The new definition of healthy foods aims to turn that around by excluding foods with excess sodium, saturated fat and added sugars even if they also contain valuable nutrients like protein and whole grains.
The specific limits vary depending on food groups. The limits will also depend on whether a product is an individual food (like cheese), a “mixed product” (like trail mix) or a complete meal (like a frozen dinner).
For instance, in order for a dairy product such as yogurt to qualify as healthy, a single 2/3-cup serving can’t have more than 5% of the recommended daily amount of added sugars, 10% of the recommended daily amount of sodium or 10% of the recommended daily amount of saturated fat.

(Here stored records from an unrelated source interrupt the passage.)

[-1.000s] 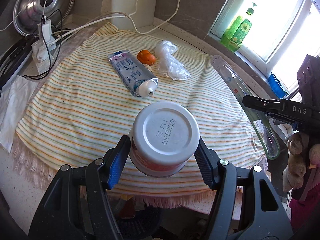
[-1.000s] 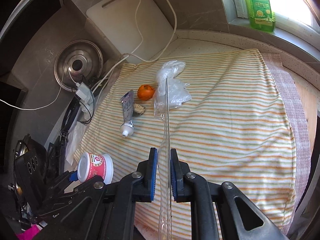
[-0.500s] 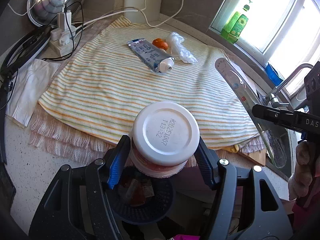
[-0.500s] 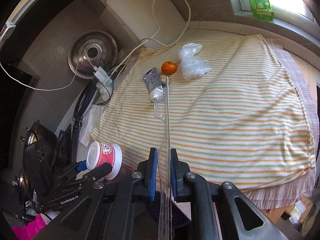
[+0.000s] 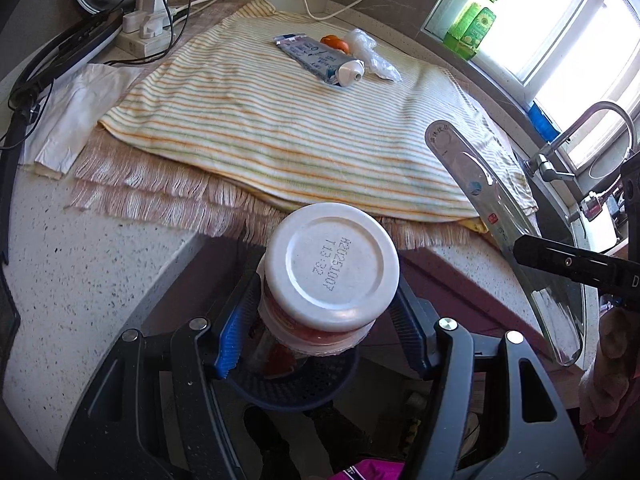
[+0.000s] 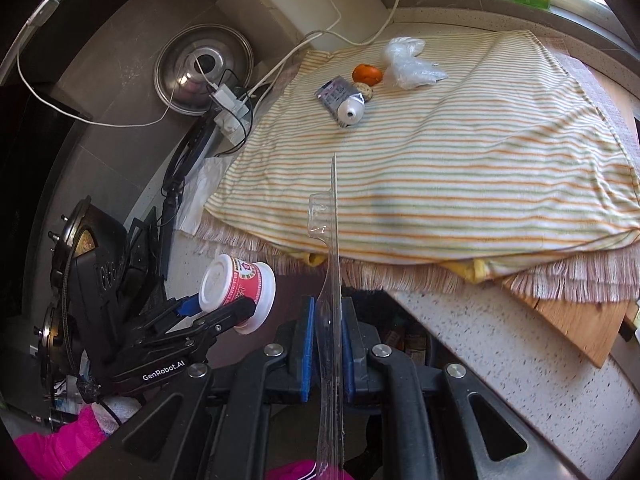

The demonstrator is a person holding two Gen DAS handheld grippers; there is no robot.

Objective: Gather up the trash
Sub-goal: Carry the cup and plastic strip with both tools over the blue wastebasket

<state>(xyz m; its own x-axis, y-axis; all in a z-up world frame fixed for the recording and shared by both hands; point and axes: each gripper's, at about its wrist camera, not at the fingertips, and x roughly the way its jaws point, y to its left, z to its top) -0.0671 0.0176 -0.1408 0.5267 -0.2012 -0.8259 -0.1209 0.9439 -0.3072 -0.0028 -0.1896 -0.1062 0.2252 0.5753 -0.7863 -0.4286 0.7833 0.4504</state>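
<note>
cup (image 5: 332,268) base: "R20251007 T13:32" | left gripper (image 6: 216,312): "GenRobot.AI" | label possibly Chinese

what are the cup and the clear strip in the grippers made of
Cup: probably plastic, matte white moulded base with a stamped date code; printed red label on its side.
Clear strip: thin stiff transparent plastic, glossy, with a moulded pocket, seemingly blister packaging.
</note>
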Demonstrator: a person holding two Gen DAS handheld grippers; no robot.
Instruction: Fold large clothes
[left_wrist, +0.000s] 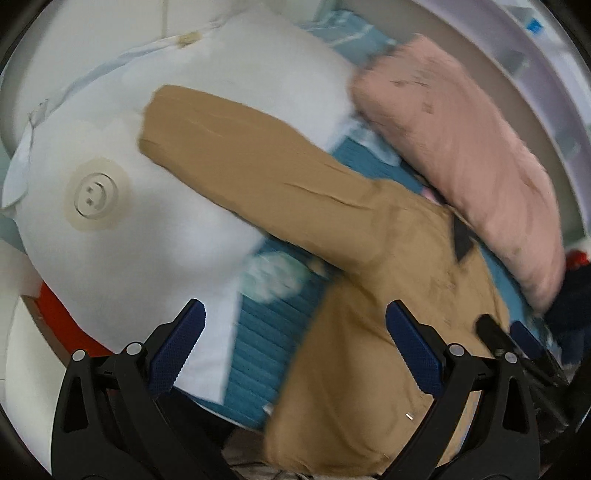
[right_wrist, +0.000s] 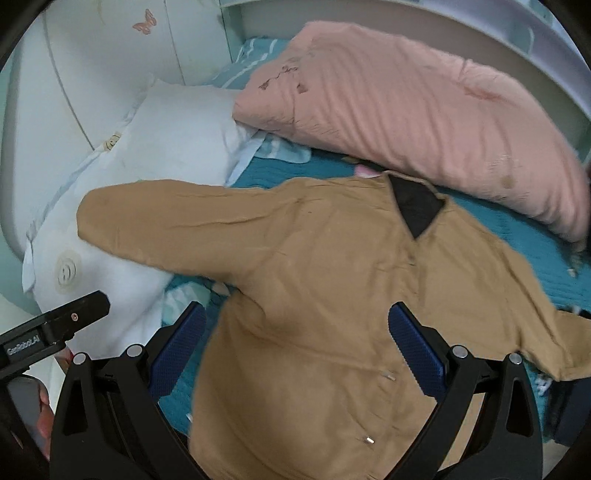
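Plainly, tan jacket lay spread on bed, sleeve stretched over white pillow; left gripper nearer it, both grippers' fingers released, right gripper above body.

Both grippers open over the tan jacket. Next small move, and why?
Probably bring the left gripper onto the outstretched tan sleeve to fold it inward. The tan cloth jacket lies spread on the teal quilted bedspread, that sleeve draped over the white smiley-button pillow. The right gripper hovers open above the jacket's body, holding nothing.
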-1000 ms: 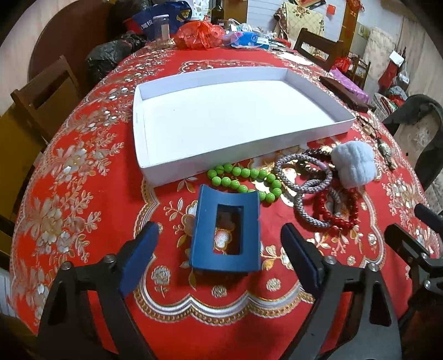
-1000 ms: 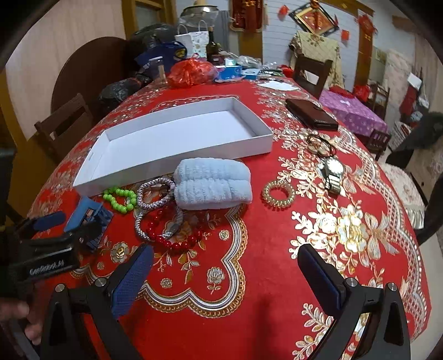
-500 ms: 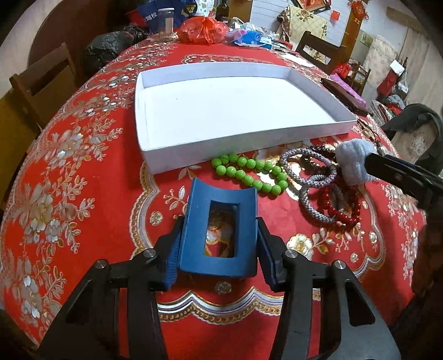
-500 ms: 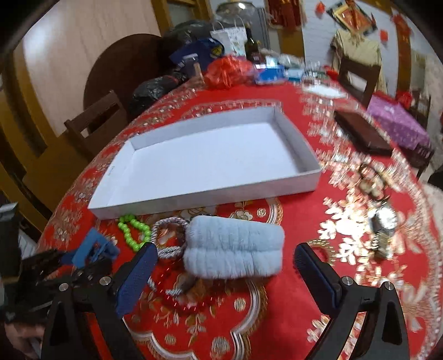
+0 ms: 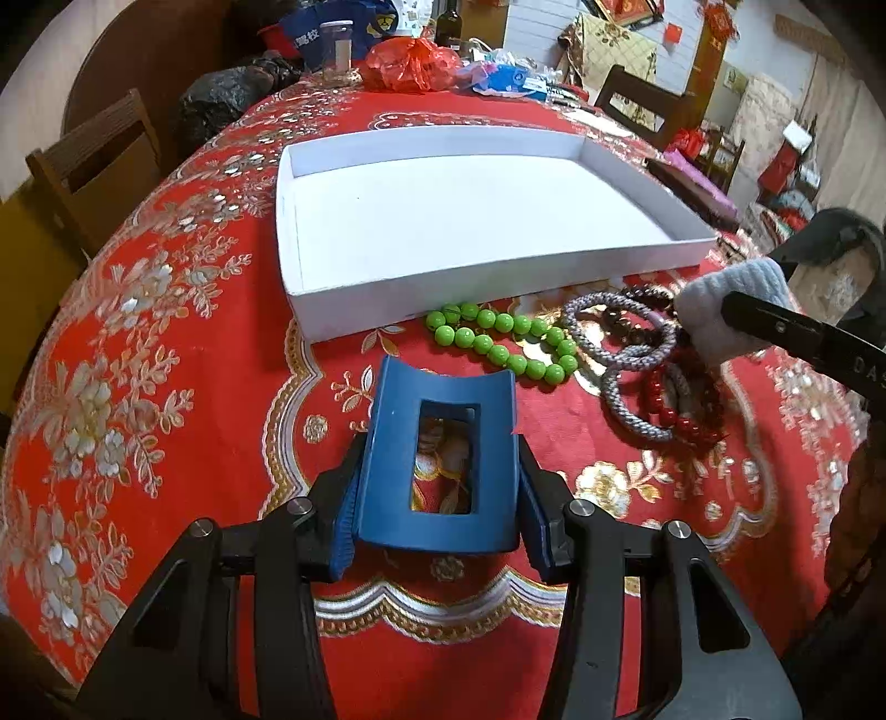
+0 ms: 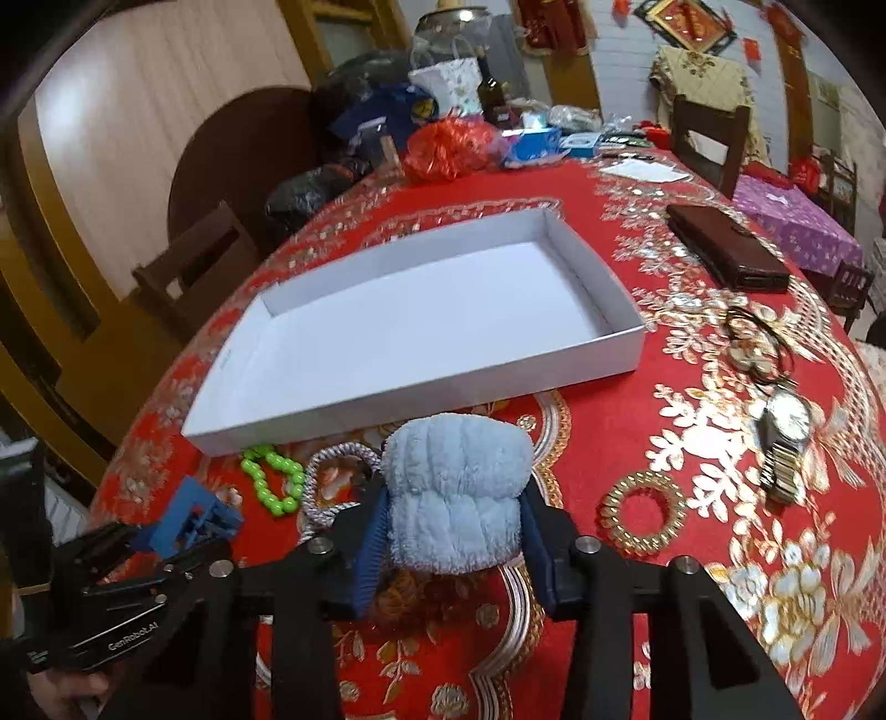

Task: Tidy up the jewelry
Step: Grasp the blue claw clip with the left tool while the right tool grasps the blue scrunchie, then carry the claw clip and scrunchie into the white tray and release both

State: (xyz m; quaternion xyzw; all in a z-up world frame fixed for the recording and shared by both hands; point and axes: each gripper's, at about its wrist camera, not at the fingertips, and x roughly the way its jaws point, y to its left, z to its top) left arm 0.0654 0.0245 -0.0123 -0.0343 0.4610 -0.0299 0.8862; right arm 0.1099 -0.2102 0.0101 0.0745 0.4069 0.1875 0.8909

Those limits translate to 2.5 grams of added sugars, 230 milligrams of sodium and 2 grams of saturated fat. A single serving of Chobani strawberry Greek yogurt would miss the mark because it contains 9 grams of added sugars. So would Chobani’s “less sugar” variety, which has 5 grams of added sugars.
Sugar, salt and fat are only part of the new criteria. To meet the new definition of healthy, foods must contain a minimum amount of protein, whole grains, fruit, vegetables or fat-free or low-fat dairy, the FDA said.
Whole foods like eggs, beans, seafood and nuts will automatically qualify as healthy if they are sold with no added ingredients (except for water). That makes foods like avocados, olive oil and higher-fat fish like salmon eligible to be labeled as healthy for the first time. Fruits, vegetables and fish can make the cut if they are fresh, frozen or canned, making them accessible to people on a range of budgets, the agency said.
However, products like fortified breads, cereals, fruit snacks, granola bars and fruit punch will lose the label unless they are reformulated to meet the new definition.
Nancy Brown, chief executive of the American Heart Assn., said the new definition was long overdue and hopes it will improve Americans’ diets by motivating food manufacturers to create healthier products. However, she added that it would be more meaningful to require products to carry a nutrition label on the front of their packages, which she believes would make it easier for consumers to identify and select healthier options.
The previous definition of healthy foods, which was issued in 1994, focused more on total fat and cholesterol. Since then, nutrition scientists have recognized that not all fats should be treated the same, and that unsaturated fats found in nuts, seeds, fish and certain vegetable oils can lower disease risk.
The old definition also required foods to provide at least 10% of the recommended daily amount of vitamin A, vitamin C, calcium, iron, protein or fiber. The FDA said it is shifting its focus from specific nutrients to larger food groups in order to help consumers build a healthy dietary pattern.
Poor diet is a risk factor for many of the leading causes of death in the U.S., including heart disease, stroke, diabetes and some types of cancer.
Food manufacturers will have three years to conform to the new definition, the FDA said, though those that meet the new criteria don’t have to wait that long to start using the “healthy” label.